_WHAT YOU NEED TO DO_:
In the listing below, a line holding "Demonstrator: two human" and a line holding "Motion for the" mark the range. Retype both exactly, with all lines between them.

_DATA BLOCK_:

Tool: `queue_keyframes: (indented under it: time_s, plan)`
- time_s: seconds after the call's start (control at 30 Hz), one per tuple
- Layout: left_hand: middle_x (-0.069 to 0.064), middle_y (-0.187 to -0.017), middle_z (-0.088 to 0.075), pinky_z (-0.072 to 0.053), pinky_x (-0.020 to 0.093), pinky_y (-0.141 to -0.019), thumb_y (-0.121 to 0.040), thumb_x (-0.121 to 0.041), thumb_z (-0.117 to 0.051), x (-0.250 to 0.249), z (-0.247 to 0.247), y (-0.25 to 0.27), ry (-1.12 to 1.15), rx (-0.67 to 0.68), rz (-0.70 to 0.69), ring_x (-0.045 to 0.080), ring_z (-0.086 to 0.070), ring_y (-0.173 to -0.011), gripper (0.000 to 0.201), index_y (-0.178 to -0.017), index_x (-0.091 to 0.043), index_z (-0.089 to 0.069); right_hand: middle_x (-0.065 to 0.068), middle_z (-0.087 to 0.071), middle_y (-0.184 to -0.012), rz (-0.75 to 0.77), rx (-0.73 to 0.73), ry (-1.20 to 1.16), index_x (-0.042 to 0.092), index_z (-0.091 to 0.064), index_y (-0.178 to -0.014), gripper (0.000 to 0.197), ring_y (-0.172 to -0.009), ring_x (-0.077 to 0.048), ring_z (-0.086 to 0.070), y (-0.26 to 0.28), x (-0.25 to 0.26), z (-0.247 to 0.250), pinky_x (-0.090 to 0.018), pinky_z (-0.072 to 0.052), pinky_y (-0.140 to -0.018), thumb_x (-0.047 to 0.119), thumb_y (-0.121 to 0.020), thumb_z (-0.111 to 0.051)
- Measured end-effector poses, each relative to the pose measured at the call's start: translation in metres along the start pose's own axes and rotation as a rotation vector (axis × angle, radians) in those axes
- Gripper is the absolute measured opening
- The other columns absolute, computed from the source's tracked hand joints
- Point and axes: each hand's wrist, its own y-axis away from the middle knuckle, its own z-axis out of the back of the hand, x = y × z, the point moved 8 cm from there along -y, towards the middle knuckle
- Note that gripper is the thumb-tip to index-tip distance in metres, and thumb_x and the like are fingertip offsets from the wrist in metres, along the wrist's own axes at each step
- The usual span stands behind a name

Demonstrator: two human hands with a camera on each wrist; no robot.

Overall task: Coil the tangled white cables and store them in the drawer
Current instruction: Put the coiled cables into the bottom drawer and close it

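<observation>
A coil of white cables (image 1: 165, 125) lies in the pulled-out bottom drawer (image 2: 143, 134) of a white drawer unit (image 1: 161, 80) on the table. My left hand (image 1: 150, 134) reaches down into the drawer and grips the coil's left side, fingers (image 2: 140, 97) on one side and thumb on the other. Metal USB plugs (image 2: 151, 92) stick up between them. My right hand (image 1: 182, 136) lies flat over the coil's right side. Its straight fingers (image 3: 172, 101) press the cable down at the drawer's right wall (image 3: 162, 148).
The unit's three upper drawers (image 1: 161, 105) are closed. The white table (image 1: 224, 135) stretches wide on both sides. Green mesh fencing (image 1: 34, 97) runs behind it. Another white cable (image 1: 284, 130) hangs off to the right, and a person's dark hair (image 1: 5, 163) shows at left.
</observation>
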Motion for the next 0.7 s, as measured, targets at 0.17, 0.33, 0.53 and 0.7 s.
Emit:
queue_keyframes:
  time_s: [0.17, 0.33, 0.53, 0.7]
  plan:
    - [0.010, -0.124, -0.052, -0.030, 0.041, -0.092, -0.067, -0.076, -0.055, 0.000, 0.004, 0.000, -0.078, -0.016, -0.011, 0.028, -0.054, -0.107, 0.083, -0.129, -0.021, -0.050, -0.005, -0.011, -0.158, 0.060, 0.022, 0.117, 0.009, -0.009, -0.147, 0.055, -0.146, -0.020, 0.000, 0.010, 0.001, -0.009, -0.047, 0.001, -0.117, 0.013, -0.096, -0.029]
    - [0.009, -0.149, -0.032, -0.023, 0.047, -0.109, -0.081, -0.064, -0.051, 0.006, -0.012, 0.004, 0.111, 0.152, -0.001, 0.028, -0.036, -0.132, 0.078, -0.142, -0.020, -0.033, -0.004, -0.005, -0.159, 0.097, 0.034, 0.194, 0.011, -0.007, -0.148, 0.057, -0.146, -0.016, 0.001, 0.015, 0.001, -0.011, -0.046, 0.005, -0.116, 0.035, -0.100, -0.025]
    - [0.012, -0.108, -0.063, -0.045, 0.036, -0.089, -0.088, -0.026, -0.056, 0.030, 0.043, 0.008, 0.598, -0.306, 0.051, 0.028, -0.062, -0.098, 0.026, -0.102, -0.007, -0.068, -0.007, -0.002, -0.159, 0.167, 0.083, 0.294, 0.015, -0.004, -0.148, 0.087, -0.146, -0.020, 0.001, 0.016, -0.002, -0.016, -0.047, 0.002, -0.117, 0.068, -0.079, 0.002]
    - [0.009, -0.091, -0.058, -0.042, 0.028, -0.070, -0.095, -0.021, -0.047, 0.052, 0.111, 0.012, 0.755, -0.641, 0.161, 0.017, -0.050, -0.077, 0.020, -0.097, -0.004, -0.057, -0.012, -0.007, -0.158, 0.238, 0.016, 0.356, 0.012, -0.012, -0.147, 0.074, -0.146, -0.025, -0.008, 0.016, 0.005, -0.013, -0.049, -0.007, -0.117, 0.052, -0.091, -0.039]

_WRITTEN SOLUTION_:
Demonstrator: two human hands with a camera on each wrist; no robot.

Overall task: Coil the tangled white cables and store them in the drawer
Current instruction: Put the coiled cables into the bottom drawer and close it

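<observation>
A coil of white cables (image 1: 165, 125) lies in the pulled-out bottom drawer (image 2: 143, 134) of a white drawer unit (image 1: 161, 80) on the table. My left hand (image 1: 150, 134) reaches down into the drawer and grips the coil's left side, fingers (image 2: 140, 97) on one side and thumb on the other. Metal USB plugs (image 2: 151, 92) stick up between them. My right hand (image 1: 182, 136) lies flat over the coil's right side. Its straight fingers (image 3: 172, 101) press the cable down at the drawer's right wall (image 3: 162, 148).
The unit's three upper drawers (image 1: 161, 105) are closed. The white table (image 1: 224, 135) stretches wide on both sides. Green mesh fencing (image 1: 34, 97) runs behind it. Another white cable (image 1: 284, 130) hangs off to the right, and a person's dark hair (image 1: 5, 163) shows at left.
</observation>
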Motion for the next 0.7 s, as measured, targets at 0.17, 0.33, 0.53 and 0.7 s.

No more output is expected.